Баронесса так и не сошла с коня. Красный с оранжевыми отливами плащ, непростительно скрывавший всю ее фигуру; россыпь пшеничных кудрей; невозмутимое, словно бы застывшее на прохладном северном ветру, лицо, напоминающее лик статуи, выточенной из потускневшей слоновьей кости. И огромные светло-голубые глаза, будто льдинки в чистых лазурных родниках, освещенных каким-то таинственным глубинным сиянием.

– Неужели это действительно вы, баронесса?! – отчаянно врезался д'Артаньян в гурьбу драгун. – Простите, я только что из боя.

– Главное, что вы живы, граф, – почти с нежностью произнесла Лили фон Вайнцгардт, вплотную подъезжая к нему. – Меня терзало страшное предчувствие. Даже не предчувствие. Божьим гласом сказано было мне, что найду вас, но снова потеряю. Будто бы обязательно найду, но… тотчас же потеряю, – с укоризной добавила Лили, давая понять, что он просто-напросто не дослушал ее.

– Эй, мушкетер, да вы никак ранены?! – воскликнул один из стоявших рядом офицеров. И как же некстати он сунулся с этим «ранением», как некстати! Они с Лили думали, что никого вокруг не существует. Только они вдвоем, только они. На зависть всем, кто имел неосторожность созерцать эту их встречу.

– Так вы действительно ранены? – с убийственной выдержкой поинтересовалась баронесса. Только глаза слегка опечалились да брови сошлись на изломе переносицы.

– Давно. Еще той ночью, в пансионе. Впрочем, пардон. К сведению всех, это была не та ночь, которую… – д'Артаньян вдруг умолк и, сжав зубы, огромным усилием воли сдержал стон. Он чувствовал себя так, словно его вдруг еще раз пронзили шпагой.

– Сержант Марлей, – приказал тот же офицер. – На коня! Проводите мушкетера к врачу. Он через три дома отсюда, в лазарете.

– Это не рана, это усталость, – извиняющимся тоном объяснил д'Артаньян, обращаясь к Лили и стараясь не замечать драгуна. Однако сержант уже вскочил в седло и, схватив за узду коня лейтенанта, заставил его следовать за собой.
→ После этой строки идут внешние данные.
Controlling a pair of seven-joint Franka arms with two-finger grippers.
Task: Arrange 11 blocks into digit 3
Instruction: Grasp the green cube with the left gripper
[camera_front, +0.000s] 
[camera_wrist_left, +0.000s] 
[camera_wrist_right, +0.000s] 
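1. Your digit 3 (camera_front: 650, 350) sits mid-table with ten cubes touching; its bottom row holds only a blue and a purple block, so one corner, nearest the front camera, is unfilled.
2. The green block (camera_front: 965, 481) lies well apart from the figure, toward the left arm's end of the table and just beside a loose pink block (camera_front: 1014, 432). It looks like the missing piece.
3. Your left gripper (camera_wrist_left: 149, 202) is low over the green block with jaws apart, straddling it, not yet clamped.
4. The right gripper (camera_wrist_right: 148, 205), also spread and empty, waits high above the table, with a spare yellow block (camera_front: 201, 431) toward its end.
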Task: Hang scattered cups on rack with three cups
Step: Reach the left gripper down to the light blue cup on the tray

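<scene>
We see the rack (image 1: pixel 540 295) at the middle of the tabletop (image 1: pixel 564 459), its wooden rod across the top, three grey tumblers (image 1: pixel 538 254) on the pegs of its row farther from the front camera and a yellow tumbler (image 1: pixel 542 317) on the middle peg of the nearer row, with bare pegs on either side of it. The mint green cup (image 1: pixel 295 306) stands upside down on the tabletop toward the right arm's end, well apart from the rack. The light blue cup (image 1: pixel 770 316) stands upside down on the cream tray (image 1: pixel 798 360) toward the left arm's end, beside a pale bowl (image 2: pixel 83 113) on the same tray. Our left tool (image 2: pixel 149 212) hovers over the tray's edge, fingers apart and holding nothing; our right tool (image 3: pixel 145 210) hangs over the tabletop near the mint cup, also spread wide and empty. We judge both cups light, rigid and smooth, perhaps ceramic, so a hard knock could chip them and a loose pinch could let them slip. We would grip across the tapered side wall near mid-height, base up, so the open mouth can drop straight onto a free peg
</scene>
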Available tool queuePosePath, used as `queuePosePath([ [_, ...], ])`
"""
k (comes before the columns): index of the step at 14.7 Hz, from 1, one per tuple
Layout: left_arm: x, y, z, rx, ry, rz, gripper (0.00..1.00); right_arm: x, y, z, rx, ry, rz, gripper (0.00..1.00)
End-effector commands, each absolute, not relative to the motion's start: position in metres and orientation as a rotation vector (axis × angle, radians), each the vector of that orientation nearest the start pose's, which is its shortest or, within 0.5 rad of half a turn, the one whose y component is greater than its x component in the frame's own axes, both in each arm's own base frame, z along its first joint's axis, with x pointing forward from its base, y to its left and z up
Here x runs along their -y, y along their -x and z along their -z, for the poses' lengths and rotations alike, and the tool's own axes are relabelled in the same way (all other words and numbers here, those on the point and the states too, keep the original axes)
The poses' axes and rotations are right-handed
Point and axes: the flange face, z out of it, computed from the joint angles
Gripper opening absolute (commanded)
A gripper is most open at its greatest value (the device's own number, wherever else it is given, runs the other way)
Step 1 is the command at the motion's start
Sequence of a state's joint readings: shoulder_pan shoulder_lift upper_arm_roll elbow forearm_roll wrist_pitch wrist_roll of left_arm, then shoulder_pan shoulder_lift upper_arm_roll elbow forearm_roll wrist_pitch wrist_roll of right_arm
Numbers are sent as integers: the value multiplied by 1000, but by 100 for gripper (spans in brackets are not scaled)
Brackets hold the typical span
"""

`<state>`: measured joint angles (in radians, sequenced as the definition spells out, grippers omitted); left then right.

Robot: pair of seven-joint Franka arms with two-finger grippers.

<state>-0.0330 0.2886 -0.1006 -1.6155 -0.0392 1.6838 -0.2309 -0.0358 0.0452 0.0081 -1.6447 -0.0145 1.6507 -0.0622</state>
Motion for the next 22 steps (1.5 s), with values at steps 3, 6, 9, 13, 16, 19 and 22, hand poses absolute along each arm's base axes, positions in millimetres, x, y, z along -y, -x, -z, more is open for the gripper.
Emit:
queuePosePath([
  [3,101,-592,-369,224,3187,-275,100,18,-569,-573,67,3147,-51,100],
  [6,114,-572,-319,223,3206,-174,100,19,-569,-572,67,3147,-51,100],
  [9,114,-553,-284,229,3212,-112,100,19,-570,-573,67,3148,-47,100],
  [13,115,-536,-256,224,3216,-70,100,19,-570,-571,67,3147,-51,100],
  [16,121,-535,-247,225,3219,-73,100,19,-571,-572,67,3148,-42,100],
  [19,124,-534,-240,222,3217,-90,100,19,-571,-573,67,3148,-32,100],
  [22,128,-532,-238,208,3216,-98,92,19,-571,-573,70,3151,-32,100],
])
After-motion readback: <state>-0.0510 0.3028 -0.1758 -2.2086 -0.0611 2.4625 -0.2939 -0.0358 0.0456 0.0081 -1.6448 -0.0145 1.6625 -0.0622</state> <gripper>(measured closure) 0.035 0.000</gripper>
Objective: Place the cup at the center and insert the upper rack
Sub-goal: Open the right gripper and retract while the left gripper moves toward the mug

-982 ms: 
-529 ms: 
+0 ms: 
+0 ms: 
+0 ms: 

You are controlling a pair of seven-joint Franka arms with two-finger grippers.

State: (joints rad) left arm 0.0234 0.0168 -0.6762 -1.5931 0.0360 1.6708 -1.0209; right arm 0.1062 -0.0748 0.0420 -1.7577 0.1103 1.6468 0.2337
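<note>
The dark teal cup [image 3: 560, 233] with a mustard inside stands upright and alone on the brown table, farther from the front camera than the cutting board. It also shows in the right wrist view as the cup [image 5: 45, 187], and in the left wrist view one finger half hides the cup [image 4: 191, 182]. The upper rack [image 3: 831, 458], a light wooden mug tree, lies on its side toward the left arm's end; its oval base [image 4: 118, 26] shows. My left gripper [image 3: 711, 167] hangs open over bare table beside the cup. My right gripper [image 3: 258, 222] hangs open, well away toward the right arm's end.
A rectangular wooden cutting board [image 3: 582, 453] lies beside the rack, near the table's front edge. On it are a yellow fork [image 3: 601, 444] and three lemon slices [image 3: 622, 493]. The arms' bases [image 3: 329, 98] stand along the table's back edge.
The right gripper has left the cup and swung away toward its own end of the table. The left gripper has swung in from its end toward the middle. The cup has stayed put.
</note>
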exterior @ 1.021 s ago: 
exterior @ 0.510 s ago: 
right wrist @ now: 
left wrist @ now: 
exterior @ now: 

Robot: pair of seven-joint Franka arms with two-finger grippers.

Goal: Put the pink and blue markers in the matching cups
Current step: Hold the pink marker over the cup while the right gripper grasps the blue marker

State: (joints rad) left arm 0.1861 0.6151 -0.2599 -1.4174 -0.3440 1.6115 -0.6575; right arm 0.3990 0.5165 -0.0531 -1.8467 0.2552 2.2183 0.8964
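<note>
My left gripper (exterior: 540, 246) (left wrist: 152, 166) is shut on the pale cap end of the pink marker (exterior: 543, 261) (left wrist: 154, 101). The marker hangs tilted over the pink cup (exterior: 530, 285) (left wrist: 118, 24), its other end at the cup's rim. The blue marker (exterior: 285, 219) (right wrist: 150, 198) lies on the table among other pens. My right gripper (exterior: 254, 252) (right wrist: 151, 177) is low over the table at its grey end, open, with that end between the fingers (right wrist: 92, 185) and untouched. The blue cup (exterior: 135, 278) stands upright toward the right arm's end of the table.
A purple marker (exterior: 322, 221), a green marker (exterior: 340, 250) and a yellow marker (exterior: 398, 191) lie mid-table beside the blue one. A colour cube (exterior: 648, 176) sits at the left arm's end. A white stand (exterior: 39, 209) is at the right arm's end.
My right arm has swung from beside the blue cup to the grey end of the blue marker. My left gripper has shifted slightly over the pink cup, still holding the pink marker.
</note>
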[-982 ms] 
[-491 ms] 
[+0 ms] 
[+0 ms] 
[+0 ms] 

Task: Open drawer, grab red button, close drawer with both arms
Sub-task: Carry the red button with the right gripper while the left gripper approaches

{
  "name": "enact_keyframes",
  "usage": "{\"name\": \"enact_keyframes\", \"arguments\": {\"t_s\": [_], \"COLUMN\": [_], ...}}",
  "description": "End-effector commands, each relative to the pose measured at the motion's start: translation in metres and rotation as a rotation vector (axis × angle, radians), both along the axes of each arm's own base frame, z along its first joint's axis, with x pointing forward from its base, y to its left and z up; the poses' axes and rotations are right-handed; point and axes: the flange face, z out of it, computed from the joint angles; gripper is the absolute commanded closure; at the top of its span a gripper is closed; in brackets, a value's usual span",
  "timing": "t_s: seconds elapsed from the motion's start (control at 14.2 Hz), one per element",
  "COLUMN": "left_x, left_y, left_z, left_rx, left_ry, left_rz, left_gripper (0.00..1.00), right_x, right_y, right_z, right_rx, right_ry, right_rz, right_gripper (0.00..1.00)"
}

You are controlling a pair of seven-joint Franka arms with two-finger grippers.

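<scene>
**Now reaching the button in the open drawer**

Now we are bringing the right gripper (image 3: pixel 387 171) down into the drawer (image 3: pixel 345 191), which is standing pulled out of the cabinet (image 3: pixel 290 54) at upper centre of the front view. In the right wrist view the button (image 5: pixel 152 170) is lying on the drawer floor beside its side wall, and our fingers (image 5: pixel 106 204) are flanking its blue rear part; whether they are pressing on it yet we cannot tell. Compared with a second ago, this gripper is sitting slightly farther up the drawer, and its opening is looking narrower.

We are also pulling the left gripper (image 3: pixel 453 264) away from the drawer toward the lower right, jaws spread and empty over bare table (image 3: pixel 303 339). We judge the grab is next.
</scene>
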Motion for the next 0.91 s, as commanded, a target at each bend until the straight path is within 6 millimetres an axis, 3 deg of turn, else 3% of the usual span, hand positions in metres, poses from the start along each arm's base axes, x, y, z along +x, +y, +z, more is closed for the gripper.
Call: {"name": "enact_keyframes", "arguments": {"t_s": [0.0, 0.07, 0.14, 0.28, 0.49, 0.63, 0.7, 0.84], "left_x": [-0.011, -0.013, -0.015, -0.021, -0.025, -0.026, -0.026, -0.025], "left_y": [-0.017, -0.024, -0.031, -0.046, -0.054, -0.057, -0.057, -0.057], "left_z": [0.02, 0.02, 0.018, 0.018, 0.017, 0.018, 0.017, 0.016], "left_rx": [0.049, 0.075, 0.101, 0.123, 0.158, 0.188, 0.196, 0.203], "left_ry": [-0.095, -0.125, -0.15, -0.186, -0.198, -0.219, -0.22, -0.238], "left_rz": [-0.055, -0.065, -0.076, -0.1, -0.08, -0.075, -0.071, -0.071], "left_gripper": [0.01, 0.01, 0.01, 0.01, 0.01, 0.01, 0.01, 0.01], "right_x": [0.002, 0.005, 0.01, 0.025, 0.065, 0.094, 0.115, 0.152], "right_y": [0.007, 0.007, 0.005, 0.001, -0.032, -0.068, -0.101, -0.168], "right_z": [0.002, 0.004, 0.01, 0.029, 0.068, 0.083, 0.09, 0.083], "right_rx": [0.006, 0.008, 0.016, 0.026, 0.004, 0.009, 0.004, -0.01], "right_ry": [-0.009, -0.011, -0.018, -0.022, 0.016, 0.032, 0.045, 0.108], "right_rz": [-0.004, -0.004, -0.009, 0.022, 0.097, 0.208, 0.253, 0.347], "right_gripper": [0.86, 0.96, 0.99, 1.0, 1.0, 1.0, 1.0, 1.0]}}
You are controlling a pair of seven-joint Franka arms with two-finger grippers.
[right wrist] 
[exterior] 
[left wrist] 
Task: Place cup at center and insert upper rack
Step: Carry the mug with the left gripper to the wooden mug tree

– Что бы это ни было, я сопровождаю вас, граф, – успокоила мушкетера Лили. – У меня появился повод побеспокоиться о вас.

– Боюсь, что беспокоиться придется сразу о двух героях. Ваш брат, барон Вайнцгардт, тоже слегка…

– Как, он опять ранен?! Господи, сколько же можно?! – удивилась баронесса, забыв при этом поинтересоваться, где сейчас находится ее брат.

Сержант отпустил узду его коня и теперь старался держаться плечо в плечо, чтобы в любое мгновение поддержать мушкетера.

– Барон – саксонец. Истинного саксонца раны облагораживают, – с едва уловимой грустью рассудила баронесса, устыдившись собственной слабости, а заодно напомнив мушкетеру, что ему придется иметь дело с «истинной саксонкой».

– В таком случае барон фон Вайнцгардт, с его фронтовым невезением, держится, как подобает самому благородному рыцарю. Смею вас заверить в этом, Лили.